On 2025-06-25 9:42 am, Marek Szyprowski wrote:
On 25.06.2025 09:39, Kaustabh Chakraborty wrote:
On 2025-06-24 17:12, Robin Murphy wrote:
On 2025-06-18 3:02 pm, Kaustabh Chakraborty wrote:
Since bcb81ac6ae3c (iommu: Get DT/ACPI parsing into the proper probe
path),
The Samsung Exynos 7870 DECON device (with patches [1], [2], and
[3]) seems
to not work anymore. Upon closer inspection, I observe that there is an
IOMMU crash.
[ 2.918189] exynos-sysmmu 14860000.sysmmu: 14830000.decon: [READ]

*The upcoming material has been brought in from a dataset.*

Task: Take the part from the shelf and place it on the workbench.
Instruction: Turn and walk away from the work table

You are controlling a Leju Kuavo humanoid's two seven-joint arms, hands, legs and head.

PAGE FAULT occurred at 0x6715b3e0
[ 2.918199] exynos-sysmmu 14860000.sysmmu: Page table base:
0x0000000044a14000
[ 2.918243] exynos-drm exynos-drm: bound 14830000.decon (ops
decon_component_ops)
[ 2.922868] exynos-sysmmu 14860000.sysmmu: Lv1 entry: 0x4205001
[ 2.922877] Kernel panic - not syncing: Unrecoverable System MMU
Fault!
[ 2.922885] CPU: 0 UID: 0 PID: 0 Comm: swapper/0 Not tainted
6.16.0-rc2-exynos7870 #722 PREEMPT
[ 2.995312] Hardware name: Samsung Galaxy J7 Prime (DT)
[ 3.000509] Call trace:
[ 3.002938] show_stack+0x18/0x24 (C)
[ 3.006582] dump_stack_lvl+0x60/0x80
[ 3.010224] dump_stack+0x18/0x24
[ 3.013521] panic+0x168/0x360
[ 3.016558] exynos_sysmmu_irq+0x224/0x2ac
[ ...]
[ 3.108786] ---[ end Kernel panic - not syncing: Unrecoverable
System MMU Fault! ]---
For starters, what if you just remove this panic() from the IOMMU
driver? Frankly it seems a bit excessive anyway...
I've tried that, sysmmu repeatedly keeps issuing interrupts (yes, even
after clearing the interrupt bit) indefinitely.
Right, this is because decon device is still accessing system memory in
a loop trying to display the splash screen. That panic is indeed a bit
excessive, but what else IOMMU driver can do if no page fault handle is
registered?
Report the unhandled fault and continue, like most drivers already do.
If there's another fault, then that can get reported as well. It's kind
of the point that if a misbehaving device has been prevented from
accessing memory then it has *not* adversely affected the rest of the
system.
I suppose if one wanted to be really clever then a driver could
implement its own backoff mechanism where if it detects a sustained high
rate of unhandled faults then it disables its interrupt for a bit, to
mitigate the physical interrupt storm as well as avoid flooding the
kernel log more than is useful.
From the logs below it seems there is apparently unexpected traffic
already going through the IOMMU when it wakes up. Is this the DRM
drivers doing something sketchy, or has the bootloader left the
display running for a splash screen? However in the latter case I
don't obviously see why delaying the IOMMU probe should make much
difference, given that the decon driver should still be waiting for
it either way.
The display is initialized by the bootloader for splash yes, but I reckon
it doesn't use the IOMMU as it's accessible from a framebuffer region.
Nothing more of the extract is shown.